Empezaremos por el mito de Urpay Huachac, una diosa muy venerada en el templo de Pachacamac, que hace referencia a la llegada de los peces al mar. El mito, recogido por Francisco de Ávila en las alturas de Huarochirí, cuenta cómo el dios Cuniraya Huiracocha llegó a Pachacamac en busca de Cahuillaca, quien se había hundido en el mar con su hijo transformándose en las actuales islas de San Pedro. Cuando se enteró que Urpay Huachac había ido a visitar a Cahuillaca montó en cólera y violó a una de las hijas de Urpay Huachac, que se transformó en paloma. Luego tomó los peces que criaba esta en un estanque en su casa y los arrojó al mar. Esta sería la causa por la que hoy el océano está lleno de peces.

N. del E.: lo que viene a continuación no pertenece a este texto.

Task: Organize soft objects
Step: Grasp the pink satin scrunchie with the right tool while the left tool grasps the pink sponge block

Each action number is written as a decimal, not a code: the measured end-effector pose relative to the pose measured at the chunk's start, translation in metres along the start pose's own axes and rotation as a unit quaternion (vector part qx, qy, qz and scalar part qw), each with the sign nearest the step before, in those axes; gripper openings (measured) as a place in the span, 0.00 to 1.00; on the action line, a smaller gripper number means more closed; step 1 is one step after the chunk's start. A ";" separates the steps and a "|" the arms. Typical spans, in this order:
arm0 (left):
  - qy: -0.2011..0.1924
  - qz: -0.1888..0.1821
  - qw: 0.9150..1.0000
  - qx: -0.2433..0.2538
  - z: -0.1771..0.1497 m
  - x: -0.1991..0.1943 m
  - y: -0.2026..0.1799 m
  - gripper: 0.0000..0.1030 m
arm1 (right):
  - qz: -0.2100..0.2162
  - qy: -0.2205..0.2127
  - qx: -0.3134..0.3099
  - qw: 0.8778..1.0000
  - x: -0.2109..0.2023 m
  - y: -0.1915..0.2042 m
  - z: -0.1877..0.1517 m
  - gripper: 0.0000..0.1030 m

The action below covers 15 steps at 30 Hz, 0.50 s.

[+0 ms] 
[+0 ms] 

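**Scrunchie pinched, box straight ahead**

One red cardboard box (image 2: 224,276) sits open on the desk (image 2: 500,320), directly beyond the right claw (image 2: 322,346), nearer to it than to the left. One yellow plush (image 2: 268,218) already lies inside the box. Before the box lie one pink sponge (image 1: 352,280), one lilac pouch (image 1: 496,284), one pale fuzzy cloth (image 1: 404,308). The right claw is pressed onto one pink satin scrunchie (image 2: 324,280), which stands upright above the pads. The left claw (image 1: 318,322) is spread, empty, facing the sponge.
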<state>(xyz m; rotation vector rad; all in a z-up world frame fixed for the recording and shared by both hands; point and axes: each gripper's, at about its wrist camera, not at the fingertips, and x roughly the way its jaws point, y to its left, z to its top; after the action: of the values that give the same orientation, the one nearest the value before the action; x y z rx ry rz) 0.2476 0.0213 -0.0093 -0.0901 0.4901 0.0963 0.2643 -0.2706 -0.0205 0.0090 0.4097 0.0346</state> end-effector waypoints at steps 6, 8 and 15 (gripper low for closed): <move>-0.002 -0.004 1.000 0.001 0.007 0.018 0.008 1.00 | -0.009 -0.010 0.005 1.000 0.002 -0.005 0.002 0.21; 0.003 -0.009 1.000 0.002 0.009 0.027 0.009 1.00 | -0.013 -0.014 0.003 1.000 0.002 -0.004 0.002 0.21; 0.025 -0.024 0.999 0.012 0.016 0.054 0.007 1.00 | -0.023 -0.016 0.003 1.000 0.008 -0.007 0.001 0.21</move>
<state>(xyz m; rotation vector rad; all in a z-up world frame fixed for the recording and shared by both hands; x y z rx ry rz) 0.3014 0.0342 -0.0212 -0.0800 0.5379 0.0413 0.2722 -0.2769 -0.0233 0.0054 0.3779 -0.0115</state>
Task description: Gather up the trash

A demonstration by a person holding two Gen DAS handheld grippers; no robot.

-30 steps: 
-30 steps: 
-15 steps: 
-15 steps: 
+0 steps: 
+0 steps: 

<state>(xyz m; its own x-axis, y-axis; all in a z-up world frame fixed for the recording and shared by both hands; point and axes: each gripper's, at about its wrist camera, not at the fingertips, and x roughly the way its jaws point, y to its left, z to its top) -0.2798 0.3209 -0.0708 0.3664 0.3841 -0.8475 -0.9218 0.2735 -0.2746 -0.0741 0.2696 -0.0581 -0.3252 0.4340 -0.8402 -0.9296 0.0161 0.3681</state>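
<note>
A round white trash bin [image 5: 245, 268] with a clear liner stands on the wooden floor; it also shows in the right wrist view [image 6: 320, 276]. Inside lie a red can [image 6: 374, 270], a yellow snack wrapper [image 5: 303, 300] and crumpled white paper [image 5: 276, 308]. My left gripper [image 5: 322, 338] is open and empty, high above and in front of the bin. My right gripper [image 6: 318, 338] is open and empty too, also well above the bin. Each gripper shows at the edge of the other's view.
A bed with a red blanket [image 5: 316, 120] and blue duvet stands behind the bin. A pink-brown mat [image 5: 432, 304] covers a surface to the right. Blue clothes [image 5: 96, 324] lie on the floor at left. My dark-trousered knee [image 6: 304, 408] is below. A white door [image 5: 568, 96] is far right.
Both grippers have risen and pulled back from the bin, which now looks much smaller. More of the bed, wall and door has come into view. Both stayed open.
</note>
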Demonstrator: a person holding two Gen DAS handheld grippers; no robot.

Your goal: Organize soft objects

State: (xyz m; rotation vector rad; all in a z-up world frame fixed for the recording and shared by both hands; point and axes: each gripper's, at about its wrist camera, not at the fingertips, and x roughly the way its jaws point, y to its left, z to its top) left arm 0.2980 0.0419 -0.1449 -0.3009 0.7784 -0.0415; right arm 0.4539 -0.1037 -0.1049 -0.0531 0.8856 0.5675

Rostworoswki afirma que: “es posible que este mito indique el arribo a la región central de alguna migración o difusión de conocimientos necesarios para confeccionar embarcaciones, novedad que hizo posible la pesca en alta mar, causando indirectamente aumento y auge en la población yunga”. Cabe mencionar que el santuario de Ychsma o Pachacamac fue un sitio reverenciado por los pescadores y según el padre Cobo, allí existía un estanque cercano al palacio de las mamaconas donde se criaban peces, como recuerdo de Urpay Huachac. Cristóbal de Albornoz, en su visita como extirpador de idolatrías en 1620, señala a Urpay Huachac como una isla en la región de Chincha, donde los pescadores tenían una huaca. Los yauyos, que vivían en los valles altos de Lurín y Lima, adoraban a las cinco hermanas del dios Pariacaca, una de ellas era Urpay Huachac.